Clayton Johnson’s Trial
Clayton staunchly maintained that he was innocent, as he had done ever since his arrest.
At trial, the jury heard evidence that, given the timeline, Clayton would have had no more than five minutes in which to assault his wife, clean up and stage the crime scene to look like an accident and leave the house.
He told the jury that “I had nothing to do whatsoever with the injuries caused to Jan. I loved her too much, as I love my two girls. I just don’t know how the injuries occurred. I know I didn’t… let God be my witness. I had nothing to do with it whatsoever.”
The prosecution claimed that Clayton had murdered Janice to collect on her life insurance policy and pursue a new relationship.
The forensic pathology evidence from Dr. King and Dr. Hutton was the centerpiece of the Crown’s case. The jury members were also encouraged to believe that they could discern Clayton’s supposed murderous motives and guilty conscience from wildly speculative evidence.
After three weeks, Mr. Justice Jamie Saunders of the Nova Scotia Supreme Court delivered a jury charge that laid bare the weaknesses of the Crown’s circumstantial case. On the key issue of bloodstains, he said that if any existed, they might well have been deposited by the family dog shaking its bloodstained fur or by the ambulance attendants flailing about with their equipment.
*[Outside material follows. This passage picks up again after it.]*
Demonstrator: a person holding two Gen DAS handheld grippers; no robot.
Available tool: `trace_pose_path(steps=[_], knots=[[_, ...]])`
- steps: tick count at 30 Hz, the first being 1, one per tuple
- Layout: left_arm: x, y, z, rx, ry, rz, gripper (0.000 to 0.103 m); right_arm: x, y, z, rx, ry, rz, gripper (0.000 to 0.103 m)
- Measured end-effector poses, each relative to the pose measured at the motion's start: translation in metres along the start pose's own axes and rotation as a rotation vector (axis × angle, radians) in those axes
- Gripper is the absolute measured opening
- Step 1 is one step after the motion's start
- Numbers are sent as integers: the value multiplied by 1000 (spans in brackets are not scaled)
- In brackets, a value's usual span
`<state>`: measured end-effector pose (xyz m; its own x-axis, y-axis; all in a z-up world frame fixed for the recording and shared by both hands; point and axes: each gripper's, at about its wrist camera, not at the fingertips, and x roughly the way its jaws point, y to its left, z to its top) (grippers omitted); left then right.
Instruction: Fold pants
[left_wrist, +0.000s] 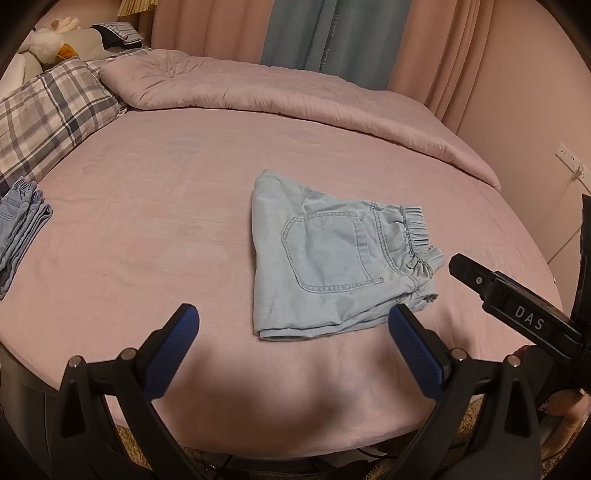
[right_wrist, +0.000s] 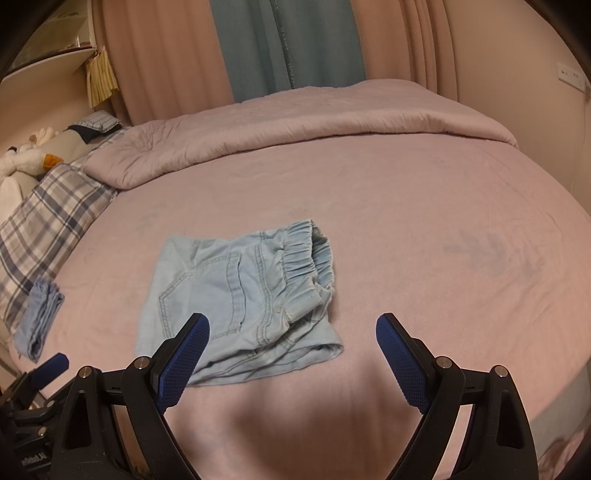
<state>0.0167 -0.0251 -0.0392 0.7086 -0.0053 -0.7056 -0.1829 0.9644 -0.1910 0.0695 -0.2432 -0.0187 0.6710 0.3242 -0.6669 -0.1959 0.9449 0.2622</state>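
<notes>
Pants (left_wrist: 332, 254): pale denim, folded compactly, bed (left_wrist: 155, 229) centre, waistband at 3 o'clock | Left gripper (left_wrist: 291, 345): jaws apart, empty, poised at 6 o'clock of pants | Right gripper (right_wrist: 291, 354): jaws apart, empty, near hem | Risk: bulky elastic waistband may spring open if nudged; loose lower layers may slide, undoing the fold.

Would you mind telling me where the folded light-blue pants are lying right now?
The folded pants lie mid-bed on the pink sheet, just ahead of both open hand-held grippers; the left wrist view shows them right of centre, waistband rightward.
</notes>
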Motion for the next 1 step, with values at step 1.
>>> trace_pose_path(steps=[1], knots=[[-1, 0, 0, 0, -1, 0, 102, 0, 0, 0, 0, 0, 0, 91]])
Judge Saunders stressed the extreme risk of discovery Mr. Johnson would have faced if he had bludgeoned his wife at the exact time he was supposed to leave for work and two sets of visitors were to arrive. Judge Saunders said he found it personally telling that no wood fragments were found in Mrs. Johnson’s head wounds, despite the fact the murder weapon was supposedly a two-by-four or piece of firewood. Nor were there any bloodstains on the ceiling, he said, as one might expect in a bludgeoning.
However, it was all lost on the jury. On May 4, 1993, after 8 hours of deliberation, the jury—11 of whom were acquainted with Clayton—found him guilty of first-degree murder. He was sentenced to life imprisonment with no parole eligibility for 25 years.
They recognized that if indeed Mrs. Johnson had been murdered, only her husband could have done it in the short space of time available.
After the jury returned this verdict, the trial judge asked Clayton if he had anything to say. He responded, “No, other than I didn’t do it, and I am innocent, and that’s all I can say.”
Clayton Johnson’s wife, Janice, died after a fall down the stairs in the family home in 1989. Johnson was accused of beating her to death, was convicted of murder in 1993, and was sent to prison.
Johnson steadfastly maintained his innocence. “I had thought for sure I was going home,” Clayton recalled. “It came as a total shock to me.”
Clayton Johnson’s Incarceration
Clayton was incarcerated at Renous Penitentiary, where he would spend the next 5 years.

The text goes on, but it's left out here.